Yeah, definitely. Yeah. I do love, do love key fault. Yeah. And it's probably worth just sort of calling out as well, is we sometimes use secrets to store other values, don't we? Not just secrets, because it is a good way. I mean there is a new, for Azure, for app service, there's a new, what was it, hosted configuration manager or something like that. I think I covered it in my app service. Or was it a news update? News update.

There's a new update for config, a new service for config which looks really good, but you can also mix and match. A secret doesn't have to actually be a secret value. It can also be used as like a key value sort of configuration store. Right. So it's pretty powerful from that perspective. I don't know what scale you can get to. I did have a note of the maximum length of. Let's have a quick look. Maximum size of 25,000 bytes was 25,000 bytes. 25. Oh, sorry, wrong keyboard. Apologies. 25,000 bytes in megabytes. Hardly anything at all. So I'm not sure what the actual maximum length will be. I suppose it depends what type of characters you're placing within it and the content type you've used. Maybe. Yeah.

There doesn't appear to be a limit on how many secrets, keys or certificates you have either, from the look of it. Maybe on the, on the mashed HSM there is for obvious reasons of capacity on the hardware, but maybe that should. Be a script to see test the limits of it. Cool. Yeah.

Okay, so you know, like I said, like I was sort of saying before, this seems really powerful to store these secrets in us in a secure way. I guess. I guess the question might be is how would you know a developer, an organization, you know, a service, you know, store, you know, this sensitive information without key vault if, you know, if they're in azure, because I'm assuming there's the equivalent in the other, the other clouds.

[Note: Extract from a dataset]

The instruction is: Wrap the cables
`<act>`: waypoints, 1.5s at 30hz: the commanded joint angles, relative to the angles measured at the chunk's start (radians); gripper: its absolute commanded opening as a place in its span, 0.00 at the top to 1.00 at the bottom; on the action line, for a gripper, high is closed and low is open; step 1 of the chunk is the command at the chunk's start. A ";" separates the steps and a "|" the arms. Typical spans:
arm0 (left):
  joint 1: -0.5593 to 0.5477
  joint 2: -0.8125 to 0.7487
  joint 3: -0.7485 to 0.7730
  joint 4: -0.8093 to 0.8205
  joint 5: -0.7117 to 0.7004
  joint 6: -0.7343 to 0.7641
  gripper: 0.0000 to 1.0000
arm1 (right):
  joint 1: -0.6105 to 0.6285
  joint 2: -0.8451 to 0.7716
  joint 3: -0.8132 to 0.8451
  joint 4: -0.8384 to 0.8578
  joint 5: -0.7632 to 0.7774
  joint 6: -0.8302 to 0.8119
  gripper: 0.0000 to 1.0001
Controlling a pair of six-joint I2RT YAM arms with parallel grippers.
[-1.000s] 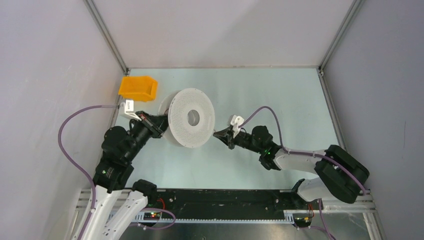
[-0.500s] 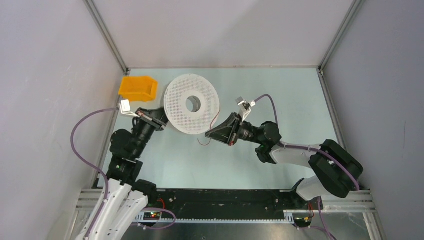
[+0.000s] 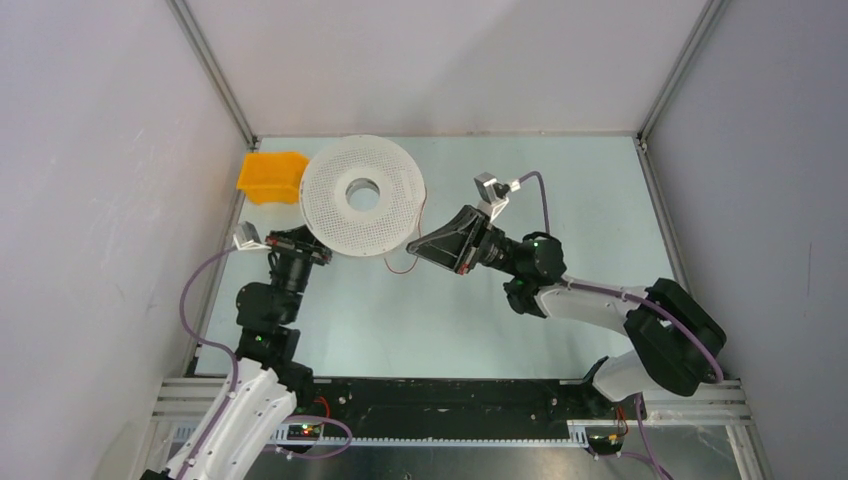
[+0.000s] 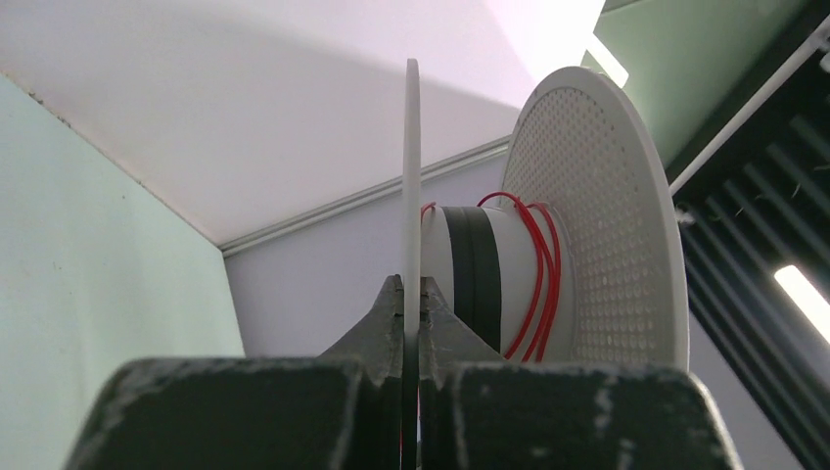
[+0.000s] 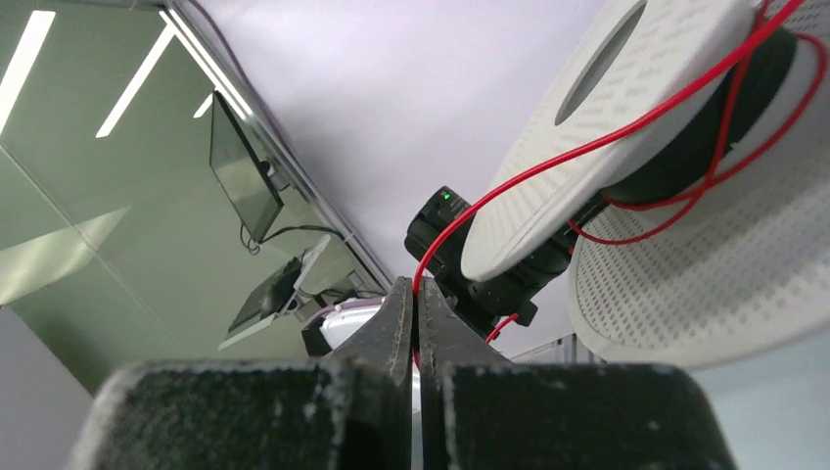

Yeah. So I think we'll call it sensitive. It's probably not a good idea. This is sensitive information, right. You know, keys, secrets and certificates. It's obviously on prem solutions for sort of like certificate management, but from the sort of application development world that I've lived in, secret management and key management has been tricky to say the least. Do you find a paid solution that you self host and secure? Hashicorp have got vault, which is like a, I believe it's still open source. They were having some changes with their licensing, but that's like a self hosted like key vault sort of equivalent. But I think the challenge is when you, when you run things yourself you obviously get the, you completely manage it yourself, right. So you've got to think about the risk both ways. You know, you are giving this sensitive information like for instance the, you know, the TL's certificate for your website as an example. It's fully managed, you know, and hosted by Microsoft. Stored and managed by Microsoft. You know, you could approach that conversation in a way of, well I don't want them to have access to everything, the complete keys of the kingdom, so to speak, like literally. So there is that sort of argument. But I think the other side of it for me is you're either not managing these very well, you're storing secrets in config files, environment variables, you're manually copying certificates onto web servers, keys. Right. You're pasting keys into portals and I don't know, backing them up somewhere. So would you run your own solution and is your solution highly available because, you know, if a web server doesn't have access to, to a certificate, then it can't, can't communicate correctly with, with clients. It might be cached, but the point is, is that, you know, do you have a highly available solution and also do you have the resources to run it and also secure it as well? So there's definitely pros and cons each way. I think we can all agree that as long as you're moving towards some sort of system to manage this type of sensitive information, then that ultimately is the sort of best way to move. Yeah.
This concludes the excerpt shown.